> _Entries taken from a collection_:
-- Opening Marker --

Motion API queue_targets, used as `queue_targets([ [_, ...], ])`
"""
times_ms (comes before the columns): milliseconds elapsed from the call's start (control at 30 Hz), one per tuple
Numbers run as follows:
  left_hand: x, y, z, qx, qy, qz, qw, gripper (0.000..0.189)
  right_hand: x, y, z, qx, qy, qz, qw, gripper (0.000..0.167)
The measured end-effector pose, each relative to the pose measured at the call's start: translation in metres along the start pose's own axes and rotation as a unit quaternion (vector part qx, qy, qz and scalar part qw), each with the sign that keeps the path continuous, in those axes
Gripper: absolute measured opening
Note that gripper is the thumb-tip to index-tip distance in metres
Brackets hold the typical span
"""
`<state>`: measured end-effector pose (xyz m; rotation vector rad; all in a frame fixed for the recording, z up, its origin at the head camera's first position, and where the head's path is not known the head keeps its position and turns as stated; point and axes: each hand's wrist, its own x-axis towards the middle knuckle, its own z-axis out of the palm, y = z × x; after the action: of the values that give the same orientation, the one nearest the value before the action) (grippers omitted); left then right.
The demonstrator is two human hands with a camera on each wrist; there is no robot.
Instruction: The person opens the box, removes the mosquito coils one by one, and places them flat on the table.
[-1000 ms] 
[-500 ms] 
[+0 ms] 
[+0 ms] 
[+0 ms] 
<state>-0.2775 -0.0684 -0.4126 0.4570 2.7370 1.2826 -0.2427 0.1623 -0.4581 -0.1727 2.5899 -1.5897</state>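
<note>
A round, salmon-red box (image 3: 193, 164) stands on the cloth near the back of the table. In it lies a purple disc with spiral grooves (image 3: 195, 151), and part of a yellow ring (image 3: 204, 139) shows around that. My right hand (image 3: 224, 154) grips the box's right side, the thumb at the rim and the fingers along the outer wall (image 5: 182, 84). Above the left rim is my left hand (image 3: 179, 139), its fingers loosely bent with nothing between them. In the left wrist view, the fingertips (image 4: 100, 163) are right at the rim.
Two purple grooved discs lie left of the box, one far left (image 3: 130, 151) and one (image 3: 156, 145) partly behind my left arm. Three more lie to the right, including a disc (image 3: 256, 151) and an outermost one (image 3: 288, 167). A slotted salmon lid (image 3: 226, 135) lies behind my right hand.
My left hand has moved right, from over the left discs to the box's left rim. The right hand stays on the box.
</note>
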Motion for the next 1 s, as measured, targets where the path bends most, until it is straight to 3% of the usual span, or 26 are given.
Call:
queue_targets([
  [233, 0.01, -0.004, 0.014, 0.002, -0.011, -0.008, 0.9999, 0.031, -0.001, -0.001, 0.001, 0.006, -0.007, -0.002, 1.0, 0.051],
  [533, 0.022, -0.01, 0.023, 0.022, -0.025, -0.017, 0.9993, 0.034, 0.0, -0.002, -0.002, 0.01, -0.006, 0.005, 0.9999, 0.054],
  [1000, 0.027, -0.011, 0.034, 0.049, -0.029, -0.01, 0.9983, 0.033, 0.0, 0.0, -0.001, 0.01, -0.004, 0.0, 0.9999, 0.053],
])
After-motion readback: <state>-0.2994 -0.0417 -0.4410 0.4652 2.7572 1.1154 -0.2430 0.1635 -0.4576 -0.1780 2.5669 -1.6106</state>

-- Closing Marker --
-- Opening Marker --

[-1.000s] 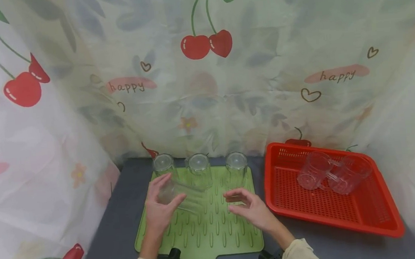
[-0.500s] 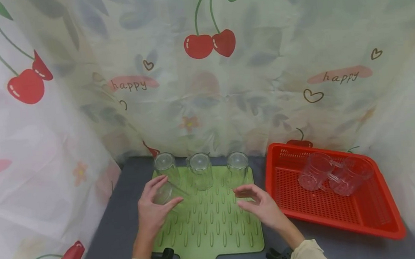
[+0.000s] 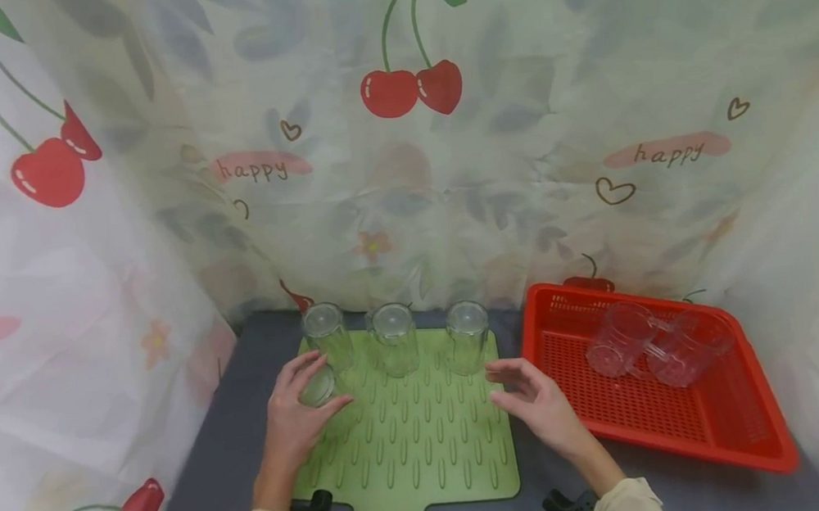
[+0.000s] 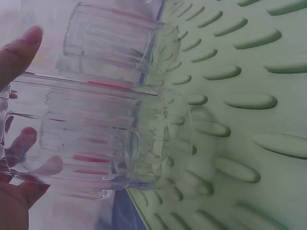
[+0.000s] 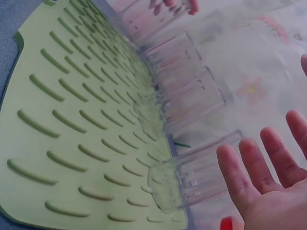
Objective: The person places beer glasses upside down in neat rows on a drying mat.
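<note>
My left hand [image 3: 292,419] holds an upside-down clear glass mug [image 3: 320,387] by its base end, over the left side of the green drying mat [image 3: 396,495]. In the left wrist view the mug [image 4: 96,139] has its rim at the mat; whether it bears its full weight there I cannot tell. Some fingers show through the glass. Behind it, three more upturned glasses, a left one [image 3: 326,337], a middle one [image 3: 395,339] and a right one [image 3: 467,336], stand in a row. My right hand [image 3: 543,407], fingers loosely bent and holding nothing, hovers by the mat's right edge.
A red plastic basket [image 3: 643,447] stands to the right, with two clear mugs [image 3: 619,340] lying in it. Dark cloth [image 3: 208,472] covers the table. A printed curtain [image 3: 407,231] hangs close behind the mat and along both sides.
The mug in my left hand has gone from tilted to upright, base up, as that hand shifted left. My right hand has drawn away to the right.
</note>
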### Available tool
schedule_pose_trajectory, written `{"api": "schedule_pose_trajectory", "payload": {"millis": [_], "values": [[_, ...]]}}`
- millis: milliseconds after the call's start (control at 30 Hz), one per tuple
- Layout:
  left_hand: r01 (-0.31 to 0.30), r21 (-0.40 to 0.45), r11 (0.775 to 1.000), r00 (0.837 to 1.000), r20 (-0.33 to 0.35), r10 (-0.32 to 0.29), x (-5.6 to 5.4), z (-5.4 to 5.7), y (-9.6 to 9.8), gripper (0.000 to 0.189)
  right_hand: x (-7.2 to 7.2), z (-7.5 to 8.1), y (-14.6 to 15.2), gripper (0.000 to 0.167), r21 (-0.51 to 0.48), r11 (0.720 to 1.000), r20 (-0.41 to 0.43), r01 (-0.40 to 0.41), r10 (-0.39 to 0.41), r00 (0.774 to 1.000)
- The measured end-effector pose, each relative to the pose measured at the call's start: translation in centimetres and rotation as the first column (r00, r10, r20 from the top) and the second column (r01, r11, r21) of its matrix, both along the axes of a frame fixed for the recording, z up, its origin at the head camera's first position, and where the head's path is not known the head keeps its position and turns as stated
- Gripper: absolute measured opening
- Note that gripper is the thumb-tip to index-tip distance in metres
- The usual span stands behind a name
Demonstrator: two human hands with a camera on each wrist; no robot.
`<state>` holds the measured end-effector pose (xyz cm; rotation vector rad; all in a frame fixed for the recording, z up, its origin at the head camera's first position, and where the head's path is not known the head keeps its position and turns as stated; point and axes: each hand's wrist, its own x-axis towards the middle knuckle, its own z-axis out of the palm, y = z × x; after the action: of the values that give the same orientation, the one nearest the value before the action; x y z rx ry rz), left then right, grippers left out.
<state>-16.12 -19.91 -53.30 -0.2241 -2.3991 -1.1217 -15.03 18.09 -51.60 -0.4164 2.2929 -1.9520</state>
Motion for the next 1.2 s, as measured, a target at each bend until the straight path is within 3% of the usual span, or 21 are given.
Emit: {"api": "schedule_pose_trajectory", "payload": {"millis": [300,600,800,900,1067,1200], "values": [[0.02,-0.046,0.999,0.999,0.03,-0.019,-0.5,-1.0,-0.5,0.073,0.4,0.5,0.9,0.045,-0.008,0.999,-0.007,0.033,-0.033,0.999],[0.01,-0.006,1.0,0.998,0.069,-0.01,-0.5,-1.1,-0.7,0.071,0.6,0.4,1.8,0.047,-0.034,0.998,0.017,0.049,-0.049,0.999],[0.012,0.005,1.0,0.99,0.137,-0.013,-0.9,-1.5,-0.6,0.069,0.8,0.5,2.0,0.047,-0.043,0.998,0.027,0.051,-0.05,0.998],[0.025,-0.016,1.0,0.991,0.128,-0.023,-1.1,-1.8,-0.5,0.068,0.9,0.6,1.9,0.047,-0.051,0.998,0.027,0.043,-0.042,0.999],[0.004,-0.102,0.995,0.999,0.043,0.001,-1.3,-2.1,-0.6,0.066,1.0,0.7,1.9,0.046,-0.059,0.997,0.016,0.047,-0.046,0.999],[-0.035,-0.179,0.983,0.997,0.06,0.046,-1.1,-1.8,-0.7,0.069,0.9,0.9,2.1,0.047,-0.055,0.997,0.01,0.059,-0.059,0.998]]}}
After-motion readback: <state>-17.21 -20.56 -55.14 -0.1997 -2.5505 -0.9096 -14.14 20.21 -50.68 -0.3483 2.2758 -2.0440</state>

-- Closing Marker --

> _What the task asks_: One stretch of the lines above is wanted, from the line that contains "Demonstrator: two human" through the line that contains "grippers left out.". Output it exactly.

> _Written response_:
Demonstrator: two human hands with a camera on each wrist; no robot.
`<state>` holds the measured end-effector pose (xyz cm; rotation vector rad; all in a frame fixed for the recording, z up, its origin at the head camera's first position, and where the head's path is not known the head keeps its position and turns as stated; point and axes: each hand's wrist, its own x-axis towards the middle knuckle, its own z-axis out of the palm, y = z × x; after the action: of the values that give the same orientation, the one nearest the value before the action; x y z rx ry rz), left then right, grippers left out.

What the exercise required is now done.